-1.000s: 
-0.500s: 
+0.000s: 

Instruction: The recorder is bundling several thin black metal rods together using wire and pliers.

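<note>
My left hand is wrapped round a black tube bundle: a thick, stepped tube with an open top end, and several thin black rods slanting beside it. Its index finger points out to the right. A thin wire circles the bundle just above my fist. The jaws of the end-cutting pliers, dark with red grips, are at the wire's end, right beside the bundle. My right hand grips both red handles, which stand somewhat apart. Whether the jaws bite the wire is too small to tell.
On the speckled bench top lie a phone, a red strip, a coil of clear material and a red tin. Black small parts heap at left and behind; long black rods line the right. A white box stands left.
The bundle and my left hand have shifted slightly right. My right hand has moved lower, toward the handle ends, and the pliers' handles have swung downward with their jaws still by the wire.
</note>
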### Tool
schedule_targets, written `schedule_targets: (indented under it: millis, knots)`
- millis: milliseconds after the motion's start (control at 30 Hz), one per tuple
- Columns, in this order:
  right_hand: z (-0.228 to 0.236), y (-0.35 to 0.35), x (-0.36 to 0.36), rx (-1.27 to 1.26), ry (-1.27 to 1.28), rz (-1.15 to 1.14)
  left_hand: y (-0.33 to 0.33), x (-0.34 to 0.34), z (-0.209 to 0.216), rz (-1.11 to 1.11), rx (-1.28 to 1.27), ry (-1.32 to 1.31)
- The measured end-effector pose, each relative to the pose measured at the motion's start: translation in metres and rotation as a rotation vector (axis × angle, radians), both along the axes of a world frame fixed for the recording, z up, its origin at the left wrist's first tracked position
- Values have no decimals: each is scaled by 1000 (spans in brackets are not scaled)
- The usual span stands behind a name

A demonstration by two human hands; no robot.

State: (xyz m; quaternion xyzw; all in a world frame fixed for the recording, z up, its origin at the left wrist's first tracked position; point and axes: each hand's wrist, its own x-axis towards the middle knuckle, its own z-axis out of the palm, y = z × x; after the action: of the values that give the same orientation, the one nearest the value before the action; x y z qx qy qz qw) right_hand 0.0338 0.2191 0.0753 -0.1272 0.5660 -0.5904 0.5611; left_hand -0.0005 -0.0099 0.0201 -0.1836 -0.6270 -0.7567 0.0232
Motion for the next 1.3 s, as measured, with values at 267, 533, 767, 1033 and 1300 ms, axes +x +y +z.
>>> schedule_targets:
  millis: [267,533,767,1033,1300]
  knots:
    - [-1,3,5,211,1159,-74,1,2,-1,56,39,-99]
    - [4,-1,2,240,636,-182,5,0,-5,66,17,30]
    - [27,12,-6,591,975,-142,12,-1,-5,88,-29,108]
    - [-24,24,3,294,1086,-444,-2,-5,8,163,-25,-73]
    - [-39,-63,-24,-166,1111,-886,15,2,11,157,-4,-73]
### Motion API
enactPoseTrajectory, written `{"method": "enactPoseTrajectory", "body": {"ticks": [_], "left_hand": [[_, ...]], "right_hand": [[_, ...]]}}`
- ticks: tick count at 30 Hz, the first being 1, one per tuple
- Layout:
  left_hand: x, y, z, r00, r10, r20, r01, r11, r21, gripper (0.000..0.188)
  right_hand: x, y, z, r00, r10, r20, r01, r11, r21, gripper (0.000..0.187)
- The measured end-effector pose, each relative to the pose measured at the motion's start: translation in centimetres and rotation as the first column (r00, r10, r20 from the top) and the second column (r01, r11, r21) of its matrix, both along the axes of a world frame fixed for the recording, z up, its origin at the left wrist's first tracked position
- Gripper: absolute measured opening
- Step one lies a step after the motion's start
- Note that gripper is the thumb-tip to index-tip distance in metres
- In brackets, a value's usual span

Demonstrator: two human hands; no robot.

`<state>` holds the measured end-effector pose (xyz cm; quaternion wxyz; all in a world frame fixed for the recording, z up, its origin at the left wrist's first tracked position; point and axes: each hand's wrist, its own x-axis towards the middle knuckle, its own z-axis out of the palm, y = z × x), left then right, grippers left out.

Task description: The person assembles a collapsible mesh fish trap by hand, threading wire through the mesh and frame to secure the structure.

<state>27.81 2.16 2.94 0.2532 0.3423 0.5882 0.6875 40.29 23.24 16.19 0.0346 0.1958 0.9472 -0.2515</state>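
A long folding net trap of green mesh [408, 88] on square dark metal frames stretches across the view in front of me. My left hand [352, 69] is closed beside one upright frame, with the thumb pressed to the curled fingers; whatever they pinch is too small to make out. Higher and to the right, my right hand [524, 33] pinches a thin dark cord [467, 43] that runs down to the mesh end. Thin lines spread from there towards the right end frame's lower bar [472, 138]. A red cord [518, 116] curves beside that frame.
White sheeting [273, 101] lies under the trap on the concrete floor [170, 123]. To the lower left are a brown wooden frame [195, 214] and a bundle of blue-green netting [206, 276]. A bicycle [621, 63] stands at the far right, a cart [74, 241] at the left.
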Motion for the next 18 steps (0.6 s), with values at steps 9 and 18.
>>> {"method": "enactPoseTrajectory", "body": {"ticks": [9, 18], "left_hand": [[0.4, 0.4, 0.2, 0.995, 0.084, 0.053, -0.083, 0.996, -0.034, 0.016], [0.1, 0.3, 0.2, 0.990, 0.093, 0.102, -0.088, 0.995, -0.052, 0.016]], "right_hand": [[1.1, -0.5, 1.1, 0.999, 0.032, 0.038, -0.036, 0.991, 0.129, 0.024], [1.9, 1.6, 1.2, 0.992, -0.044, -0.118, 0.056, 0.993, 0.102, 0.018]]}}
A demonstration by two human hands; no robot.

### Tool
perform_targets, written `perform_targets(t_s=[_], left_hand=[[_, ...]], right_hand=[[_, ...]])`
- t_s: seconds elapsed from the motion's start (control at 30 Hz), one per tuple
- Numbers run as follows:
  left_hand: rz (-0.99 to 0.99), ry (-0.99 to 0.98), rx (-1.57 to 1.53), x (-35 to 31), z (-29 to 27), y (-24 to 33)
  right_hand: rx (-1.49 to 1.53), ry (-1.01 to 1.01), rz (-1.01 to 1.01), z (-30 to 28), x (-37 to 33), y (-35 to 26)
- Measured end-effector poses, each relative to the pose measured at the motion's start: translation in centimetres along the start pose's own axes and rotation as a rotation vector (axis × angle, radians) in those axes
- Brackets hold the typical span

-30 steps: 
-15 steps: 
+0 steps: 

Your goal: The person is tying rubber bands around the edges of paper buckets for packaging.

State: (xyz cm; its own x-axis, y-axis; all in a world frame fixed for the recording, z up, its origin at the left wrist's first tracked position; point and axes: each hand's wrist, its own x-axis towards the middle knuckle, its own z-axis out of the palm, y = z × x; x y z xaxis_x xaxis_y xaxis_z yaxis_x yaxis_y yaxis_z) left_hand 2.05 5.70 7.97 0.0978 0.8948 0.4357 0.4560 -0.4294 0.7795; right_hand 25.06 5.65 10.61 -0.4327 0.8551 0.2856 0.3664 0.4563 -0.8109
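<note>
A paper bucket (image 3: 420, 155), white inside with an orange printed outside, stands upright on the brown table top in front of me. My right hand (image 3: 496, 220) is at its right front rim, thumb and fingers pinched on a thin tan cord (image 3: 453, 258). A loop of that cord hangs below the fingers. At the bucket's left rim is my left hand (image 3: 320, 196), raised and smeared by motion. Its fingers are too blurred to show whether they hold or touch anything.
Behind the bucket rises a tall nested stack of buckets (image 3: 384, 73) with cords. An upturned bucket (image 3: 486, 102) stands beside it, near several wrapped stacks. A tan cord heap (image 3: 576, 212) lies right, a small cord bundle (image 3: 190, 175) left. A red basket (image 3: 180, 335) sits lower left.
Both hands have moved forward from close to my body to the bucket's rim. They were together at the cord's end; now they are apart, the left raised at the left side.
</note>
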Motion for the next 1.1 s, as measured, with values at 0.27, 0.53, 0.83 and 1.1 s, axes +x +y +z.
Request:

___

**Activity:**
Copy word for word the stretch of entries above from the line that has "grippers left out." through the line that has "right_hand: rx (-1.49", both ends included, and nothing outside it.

**Solution to this exercise:**
`<state>` holds the measured end-effector pose (xyz cm; quaternion wxyz; all in a world frame fixed for the recording, z up, its origin at the left wrist's first tracked position; point and axes: each hand's wrist, its own x-axis towards the middle knuckle, its own z-axis out of the palm, y = z × x), left then right, grippers left out.

Task description: The person assembles a collapsible mesh fish trap by hand, threading wire through the mesh and frame to secure the structure.

<state>27.81 2.16 2.94 0.2532 0.3423 0.5882 0.6875 40.29 23.24 16.19 0.0346 0.1958 0.9472 -0.2515</state>
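A long folding net trap of green mesh [408, 88] on square dark metal frames stretches across the view in front of me. My left hand [352, 69] is closed beside one upright frame, with the thumb pressed to the curled fingers; whatever they pinch is too small to make out. Higher and to the right, my right hand [524, 33] pinches a thin dark cord [467, 43] that runs down to the mesh end. Thin lines spread from there towards the right end frame's lower bar [472, 138]. A red cord [518, 116] curves beside that frame.
White sheeting [273, 101] lies under the trap on the concrete floor [170, 123]. To the lower left are a brown wooden frame [195, 214] and a bundle of blue-green netting [206, 276]. A bicycle [621, 63] stands at the far right, a cart [74, 241] at the left.
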Motion for the next 18 steps (0.6 s), with values at steps 9 and 18.
>>> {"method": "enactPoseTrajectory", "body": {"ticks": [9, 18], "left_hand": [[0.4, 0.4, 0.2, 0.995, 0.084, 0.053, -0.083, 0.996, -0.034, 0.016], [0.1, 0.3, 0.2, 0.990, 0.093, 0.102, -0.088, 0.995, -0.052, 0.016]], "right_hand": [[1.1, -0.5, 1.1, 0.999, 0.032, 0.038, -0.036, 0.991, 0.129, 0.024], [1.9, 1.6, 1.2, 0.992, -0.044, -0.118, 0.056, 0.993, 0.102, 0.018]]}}
A demonstration by two human hands; no robot.

### Tool
perform_targets, written `perform_targets(t_s=[_], left_hand=[[_, ...]], right_hand=[[_, ...]])`
- t_s: seconds elapsed from the motion's start (control at 30 Hz), one per tuple
- Numbers run as follows:
  left_hand: rz (-0.99 to 0.99), ry (-0.99 to 0.98), rx (-1.57 to 1.53), x (-35 to 31), z (-29 to 27), y (-24 to 33)
  right_hand: rx (-1.49 to 1.53), ry (-1.01 to 1.01), rz (-1.01 to 1.01), z (-30 to 28), x (-37 to 33), y (-35 to 26)

That finishes the output.